Among the trombiculid chiggers including the scrub click here typhus-transmitting Leptotrombidium species, only the larvae are human and animal ectoparasites. The larger chigger nymphs and adults are free-living and feed on small insects and their eggs. All trombiculid
larvae exhibit a unique method of feeding on hosts and transmitting salivary secretions, which may contain O tsutsugamushi, the causative agent of scrub typhus, in endemic regions. Larvae pierce the skin with sharp mouthparts and infuse tissue-dissolving saliva to fill a pool of lymph, other body fluids, and dissolved epithelial cells to aspirate from (Figure 1).
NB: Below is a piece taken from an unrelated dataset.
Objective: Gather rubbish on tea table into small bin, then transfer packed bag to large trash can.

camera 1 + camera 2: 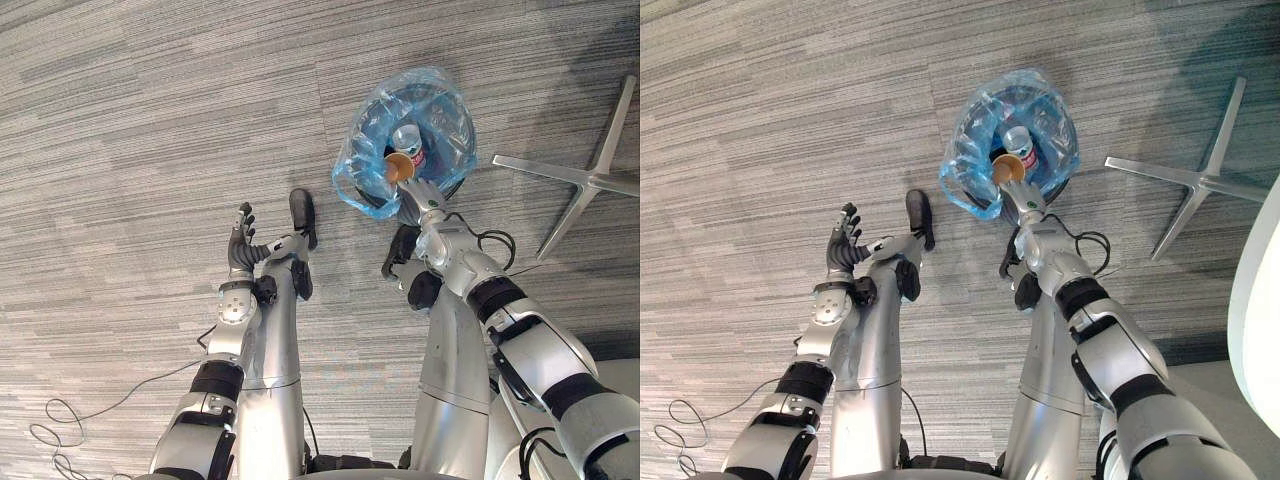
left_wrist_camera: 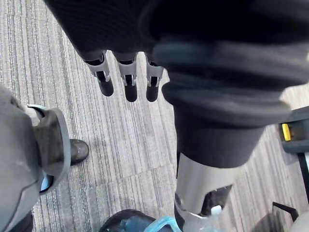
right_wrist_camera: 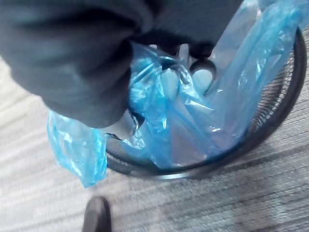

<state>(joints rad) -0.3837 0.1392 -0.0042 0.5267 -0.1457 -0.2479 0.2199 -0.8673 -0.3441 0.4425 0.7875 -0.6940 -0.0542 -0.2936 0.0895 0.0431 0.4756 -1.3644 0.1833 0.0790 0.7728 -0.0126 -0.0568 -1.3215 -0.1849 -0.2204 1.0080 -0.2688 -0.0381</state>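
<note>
One bin, perhaps one bottle inside

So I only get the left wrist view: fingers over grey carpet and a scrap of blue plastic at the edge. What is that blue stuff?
Observer: A blue bag lining a small black wire bin on the carpet.
Operator: Anything in it?
Observer: Yes, a clear bottle lies inside.
Operator: And where is the other hand?
Observer: The right hand hangs over the bin's near rim, an orange-brown thing at its tip; whether it holds that, I cannot tell.
</note>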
The repeated injection of saliva into bite wounds incites a host reaction forming a straw-like hollow tube, the hypostome (stylostome), which extends downwards firmly anchoring the mite into the host’s skin. 1 All of the non-infectious chigger larvae can cause scrub itch or trombidiosis with the American chigger mite, Eutrombicula alfreddugesi, being the most common culprit in the United States; the European autumn harvest mite, Neotrombicula autumnalis, the most common culprit in Europe; and the Asian chigger, Eutrombicula sarcina, the most common culprit in Asia (Table 1). Initially painless, chigger bites will cluster where clothing is tight against the skin, especially on the genitalia, thighs,
buttocks, Docetaxel flanks, waists, and ankles. SPTLC1 Localized itching and discomfort ensue when the larvae withdraw their mouthparts and depart after feeding for 3 to 6 hours for most non-infectious chiggers. Although some trombiculid larvae remain attached to and feeding on human hosts for up to a month, the larval vectors of scrub typhus feed
for 2 to 10 days before dropping to the ground engorged, and ready to mature into free-ranging nymphs. Forcibly removing feeding chiggers often decapitates larvae leaving mouthparts embedded to cause further inflammation. 1 Several untested strategies for removing feeding, engorged chiggers intact have included painting chigger bite sites with colloidion, clear fingernail polish, or Liquid Skin, then drying the sites with a hair dryer and peeling the coated and dried chiggers off the skin intact. Localized intense itching will often be followed by prurigo, an eruption of intensely pruritic erythematous papules by 10 to 12 hours, followed by crusting and healing by 24 to 48 hours. 1 Treatment of mild infestations is supportive with soap and water cleansing, warm water soaks, and topical local anesthetics and antihistamines. Prurigo should be treated specifically with topical corticosteroids, with oral corticosteroids indicated for severe cases. Impetigo and other secondary infections are potential complications that would necessitate antibiotic treatment. Tetanus prophylaxis is recommended, if indicated.